Buyers of such surplus property know perfectly well that there is always the chance of buying property that may turn out to be little value, or may develop into a great bargain with a huge windfall of profit. Accordingly, the government very properly has protected itself by formulating its contract for the sale of such surplus property so as to shift the risk from itself to the buyer. As Professor Corbin tells us, a party to a contract may agree to assume certain risks that in the absence of agreement the law would not cast upon him.

Dadourian Export Corp. v. United States, 291 F.2d 178, 182 (2d Cir.1961).

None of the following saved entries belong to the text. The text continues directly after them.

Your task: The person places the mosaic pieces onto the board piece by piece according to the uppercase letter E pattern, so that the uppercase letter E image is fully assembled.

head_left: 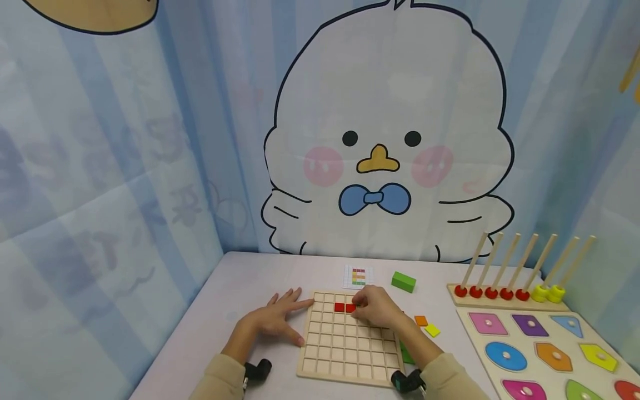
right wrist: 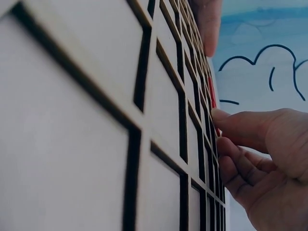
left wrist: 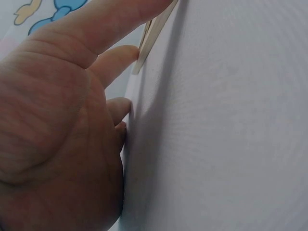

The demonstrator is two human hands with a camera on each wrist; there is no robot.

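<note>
A wooden grid board (head_left: 345,355) lies on the white table, divided into small square cells. One red square tile (head_left: 339,307) sits in a cell of its upper part. Just right of it, my right hand (head_left: 376,307) pinches a second red tile (head_left: 350,308) at its cell, thumb and forefinger meeting there in the right wrist view. My left hand (head_left: 272,318) is spread at the board's left edge, with forefinger and thumb touching the frame. Beyond the board lies a small card (head_left: 358,276) printed with coloured squares.
A green block (head_left: 403,281) stands behind the board. Orange (head_left: 421,320) and yellow tiles (head_left: 432,330) lie at its right, with green pieces (head_left: 406,354) partly hidden by my right arm. Farther right are a peg rack with beads (head_left: 510,300) and a shape puzzle board (head_left: 480,344).
</note>
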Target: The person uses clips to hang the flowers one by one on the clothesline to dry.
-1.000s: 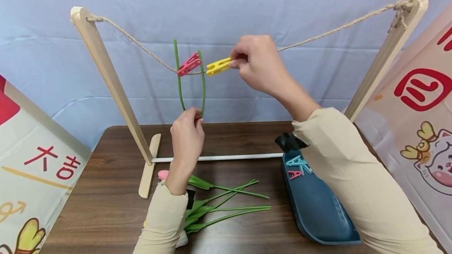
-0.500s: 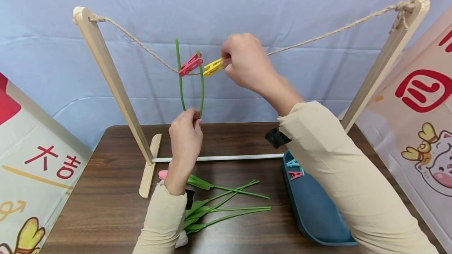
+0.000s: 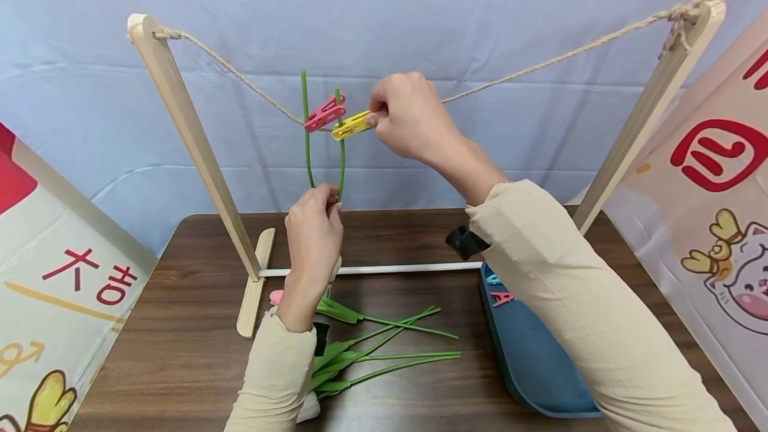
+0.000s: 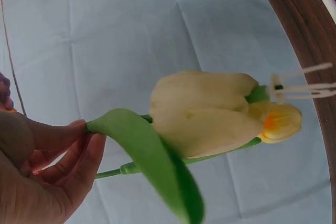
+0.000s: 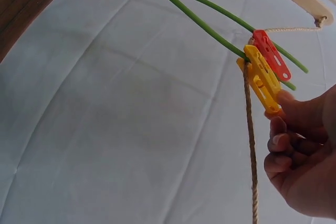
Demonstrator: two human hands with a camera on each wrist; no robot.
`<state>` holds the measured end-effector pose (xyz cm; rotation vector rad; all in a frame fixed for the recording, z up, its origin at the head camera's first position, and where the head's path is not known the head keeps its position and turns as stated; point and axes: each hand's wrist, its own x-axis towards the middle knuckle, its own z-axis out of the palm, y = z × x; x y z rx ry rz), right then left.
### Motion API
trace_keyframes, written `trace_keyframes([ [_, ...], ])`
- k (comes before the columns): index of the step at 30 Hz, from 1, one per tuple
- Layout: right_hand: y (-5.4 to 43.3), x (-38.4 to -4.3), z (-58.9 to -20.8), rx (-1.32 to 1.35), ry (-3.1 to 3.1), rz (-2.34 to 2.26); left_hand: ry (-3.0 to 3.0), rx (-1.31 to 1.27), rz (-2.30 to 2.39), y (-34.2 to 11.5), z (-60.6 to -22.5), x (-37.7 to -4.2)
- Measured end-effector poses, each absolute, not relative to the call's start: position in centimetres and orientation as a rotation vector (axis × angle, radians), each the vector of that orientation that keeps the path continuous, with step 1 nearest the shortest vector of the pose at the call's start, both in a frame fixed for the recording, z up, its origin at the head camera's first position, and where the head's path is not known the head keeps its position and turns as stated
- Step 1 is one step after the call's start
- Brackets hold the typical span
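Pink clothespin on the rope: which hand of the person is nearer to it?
The right hand. It pinches the yellow clothespin just to the right of the pink clothespin; the left hand is farther, below it, holding the tulip stems.

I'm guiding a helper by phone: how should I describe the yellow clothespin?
Find the rope sagging between two wooden posts. Near its lowest point two green stems cross it, a pink clothespin at the left one. The yellow clothespin is at the right-hand stem, pinched by the right hand; its colour sets it apart from the pink one.
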<state>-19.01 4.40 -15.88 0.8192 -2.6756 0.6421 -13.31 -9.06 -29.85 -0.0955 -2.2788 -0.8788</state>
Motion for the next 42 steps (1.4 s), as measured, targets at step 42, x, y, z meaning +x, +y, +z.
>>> trace_keyframes([
  [42,12.9,-18.1,-24.5,0.842,-3.014,0.794,-2.367,-0.112,-0.855,-9.3,-31.4,-13.2],
])
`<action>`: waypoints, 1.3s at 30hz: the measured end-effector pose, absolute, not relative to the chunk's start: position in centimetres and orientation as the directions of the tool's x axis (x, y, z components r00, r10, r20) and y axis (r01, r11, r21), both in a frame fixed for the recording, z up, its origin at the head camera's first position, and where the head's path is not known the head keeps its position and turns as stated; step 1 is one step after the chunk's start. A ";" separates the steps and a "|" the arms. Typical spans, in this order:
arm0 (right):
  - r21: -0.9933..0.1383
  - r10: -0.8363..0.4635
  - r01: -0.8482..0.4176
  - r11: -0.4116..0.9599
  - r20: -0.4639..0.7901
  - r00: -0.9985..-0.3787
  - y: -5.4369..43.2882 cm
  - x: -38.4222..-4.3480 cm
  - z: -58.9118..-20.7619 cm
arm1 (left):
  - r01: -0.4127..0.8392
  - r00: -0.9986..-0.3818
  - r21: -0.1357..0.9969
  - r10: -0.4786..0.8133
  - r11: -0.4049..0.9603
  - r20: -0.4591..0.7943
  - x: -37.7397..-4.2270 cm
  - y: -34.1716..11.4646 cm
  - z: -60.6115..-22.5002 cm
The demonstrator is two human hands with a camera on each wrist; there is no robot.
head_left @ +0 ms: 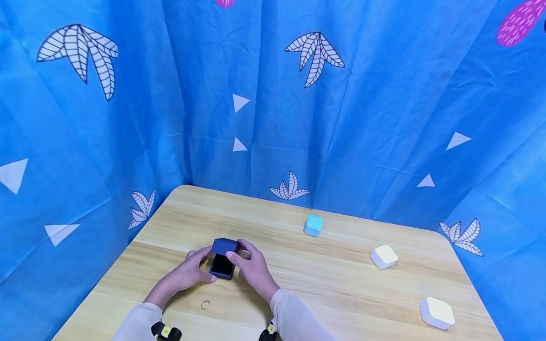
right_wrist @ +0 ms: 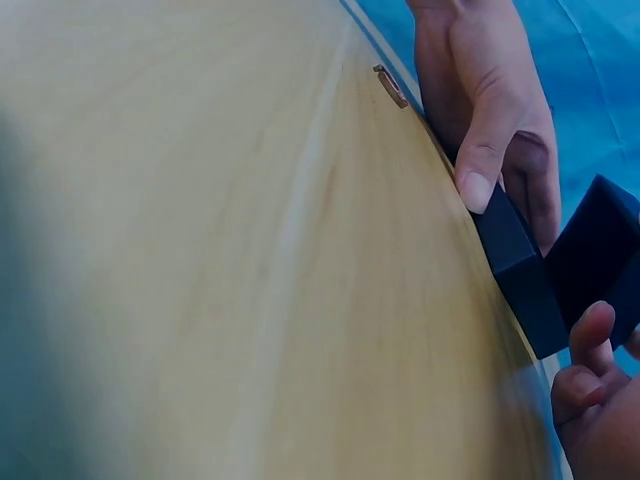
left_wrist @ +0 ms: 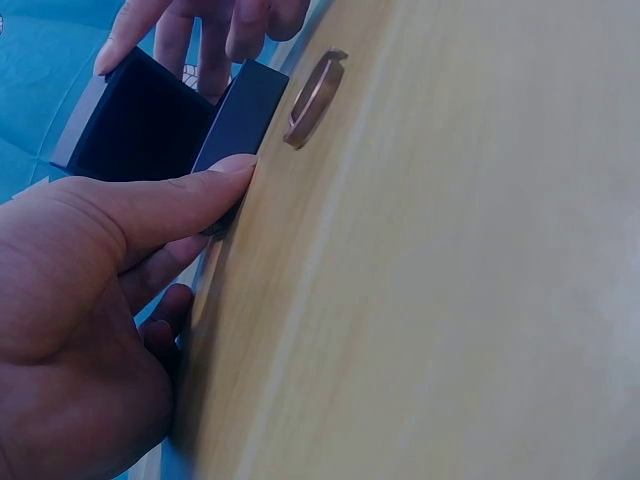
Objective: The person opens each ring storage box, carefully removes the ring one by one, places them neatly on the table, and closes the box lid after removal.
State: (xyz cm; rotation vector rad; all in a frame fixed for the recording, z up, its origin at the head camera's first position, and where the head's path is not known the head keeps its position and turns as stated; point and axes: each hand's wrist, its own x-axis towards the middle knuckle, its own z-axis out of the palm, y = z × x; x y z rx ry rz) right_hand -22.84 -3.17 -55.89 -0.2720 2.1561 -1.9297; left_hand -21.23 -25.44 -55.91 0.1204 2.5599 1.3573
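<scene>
A dark navy ring box (head_left: 223,267) sits on the table with its hinged lid (head_left: 225,246) raised, and its inside looks black. My left hand (head_left: 188,275) grips the lower half from the left, its thumb (left_wrist: 215,190) lying along the front edge. From the right, my right hand (head_left: 257,271) holds the lid between thumb and fingers. A thin copper-coloured ring (head_left: 205,304), with a small gap in its band, lies on the wood nearer to me than the box. In the right wrist view the lid (right_wrist: 600,235) stands tilted up from the base (right_wrist: 520,275).
On the wooden table (head_left: 332,293), a light blue block (head_left: 313,225) stands toward the back. Two white rounded blocks (head_left: 384,256) are farther right, one nearer the right edge. A blue patterned curtain (head_left: 374,119) hangs behind and beside the table.
</scene>
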 end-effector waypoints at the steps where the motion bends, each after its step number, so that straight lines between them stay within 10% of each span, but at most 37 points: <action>1: -0.994 -0.294 0.018 0.112 -0.051 -0.955 -3.2 -22.8 -55.9 | -0.039 -0.968 0.824 0.183 0.565 -0.171 -21.3 -25.5 -56.0; 39: -0.943 -0.360 -0.142 0.301 0.026 -0.933 -2.7 -23.1 -56.4 | -0.018 -0.970 0.822 0.190 0.570 -0.153 -22.1 -25.4 -56.2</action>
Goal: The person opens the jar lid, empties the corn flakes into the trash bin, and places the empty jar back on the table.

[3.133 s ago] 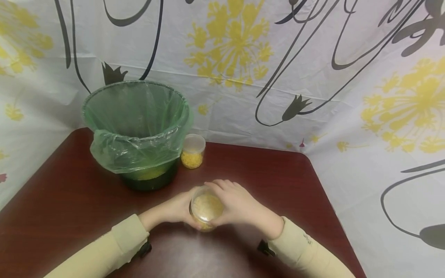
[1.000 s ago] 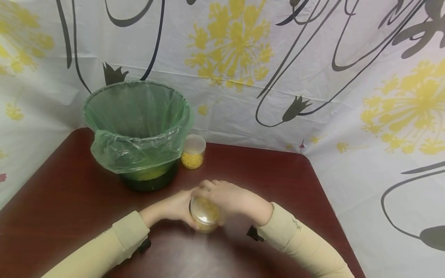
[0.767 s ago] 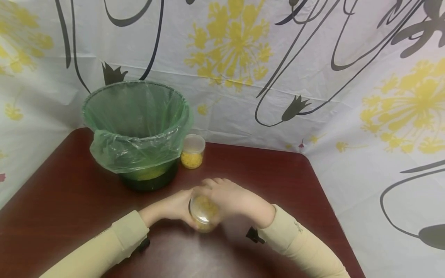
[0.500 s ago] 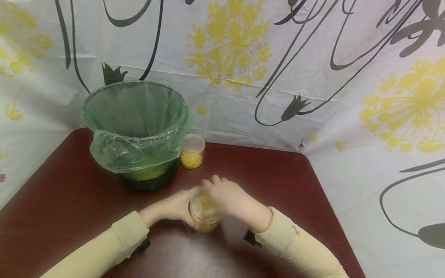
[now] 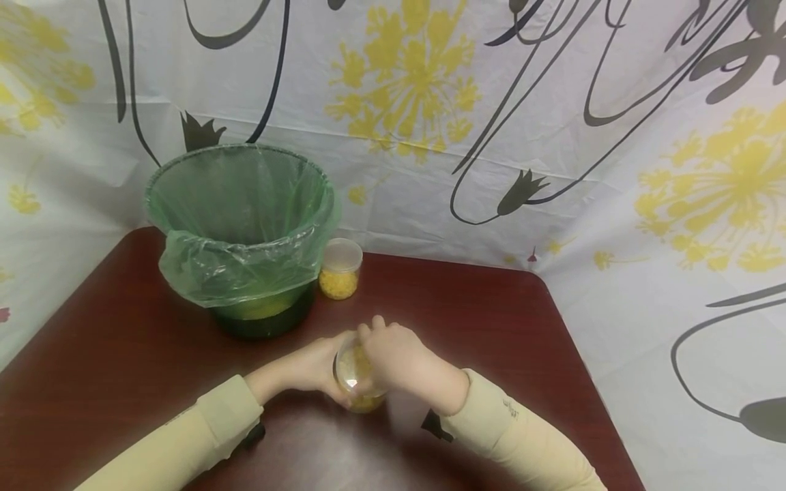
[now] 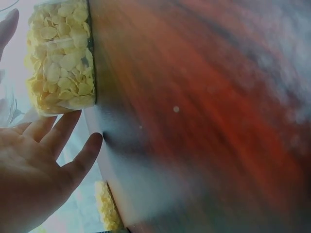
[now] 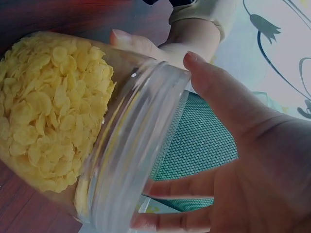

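Note:
A clear jar [image 7: 53, 107] partly filled with small yellow flakes stands upright on the table in front of me. My left hand [image 5: 314, 369] holds the jar's side, its thumb along the near wall. From the right, my right hand [image 5: 396, 356] grips the clear ribbed lid [image 7: 138, 145] at the jar's top. In the right wrist view the thumb lies against one side of the lid's rim and fingertips reach the opposite side. The lid is on the jar. In the head view the right hand hides part of the lid.
A green mesh bin [image 5: 264, 327] with a green plastic bag [image 5: 245, 266] folded over its rim stands at the back left. Beside it is a second lidded jar [image 5: 340, 274] of yellow flakes. Patterned cloth [image 5: 417, 136] hangs behind the dark red table [image 5: 491, 327].
My right hand has shifted and turned on the lid, its fingers lifting and settling again, while the right forearm swung a little left. My left hand and the jar stay about where they were.

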Motion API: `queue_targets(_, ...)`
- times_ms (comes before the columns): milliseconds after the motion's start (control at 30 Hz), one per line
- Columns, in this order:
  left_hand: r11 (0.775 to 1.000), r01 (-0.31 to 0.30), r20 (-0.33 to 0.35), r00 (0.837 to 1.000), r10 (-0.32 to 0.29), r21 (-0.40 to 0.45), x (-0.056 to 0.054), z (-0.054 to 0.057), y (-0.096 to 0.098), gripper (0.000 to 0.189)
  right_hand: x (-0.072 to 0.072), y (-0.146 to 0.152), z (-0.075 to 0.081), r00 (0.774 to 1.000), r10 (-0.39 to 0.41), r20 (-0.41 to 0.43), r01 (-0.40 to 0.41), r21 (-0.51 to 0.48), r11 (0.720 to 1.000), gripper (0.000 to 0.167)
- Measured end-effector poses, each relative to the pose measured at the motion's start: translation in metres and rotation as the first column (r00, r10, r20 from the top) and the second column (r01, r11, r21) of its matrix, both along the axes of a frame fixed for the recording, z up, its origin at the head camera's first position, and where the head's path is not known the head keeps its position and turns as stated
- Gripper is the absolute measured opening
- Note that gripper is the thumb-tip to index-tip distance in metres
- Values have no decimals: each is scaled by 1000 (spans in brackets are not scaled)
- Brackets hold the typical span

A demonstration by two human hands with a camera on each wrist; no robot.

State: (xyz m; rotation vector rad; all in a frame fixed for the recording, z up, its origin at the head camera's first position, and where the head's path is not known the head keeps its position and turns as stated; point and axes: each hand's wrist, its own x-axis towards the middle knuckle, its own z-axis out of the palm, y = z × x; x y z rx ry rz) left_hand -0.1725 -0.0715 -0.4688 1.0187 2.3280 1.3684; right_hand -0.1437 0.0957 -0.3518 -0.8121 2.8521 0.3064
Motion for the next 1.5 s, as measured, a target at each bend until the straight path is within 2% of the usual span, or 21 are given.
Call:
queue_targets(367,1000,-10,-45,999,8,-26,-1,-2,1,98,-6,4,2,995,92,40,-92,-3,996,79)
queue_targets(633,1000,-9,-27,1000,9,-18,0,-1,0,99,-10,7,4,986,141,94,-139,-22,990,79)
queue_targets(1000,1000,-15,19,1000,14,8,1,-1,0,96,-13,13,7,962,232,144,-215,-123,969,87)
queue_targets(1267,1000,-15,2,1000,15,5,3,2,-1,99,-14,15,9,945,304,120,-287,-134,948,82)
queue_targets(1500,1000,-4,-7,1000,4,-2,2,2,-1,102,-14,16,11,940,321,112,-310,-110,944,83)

In the instant case, the newspaper listing indicated that 3252 West Carroll Street had “[s]evere structural damage” and that the VA made “no warranty regarding property condition.” It states that “Buyers are responsible for obtaining occupancy including satisfaction of code violations.” The newspaper advertisement also provided that the VA “assumes no liability for errors or omissions” in the advertisement. Plaintiff’s offer to purchase acknowledged that the “VA makes no warranties, expressed or implied, with respect thereto.” Like the provisions in the contract, these provisions expressly allocated the risk of any mistaken beliefs about the condition of the property to the plaintiff. Plaintiffs decision to submit an offer to purchase the property amounted to a voluntary act in which he must be held to have assumed the risk with respect to the accuracy and completeness of any descriptions of the property offered.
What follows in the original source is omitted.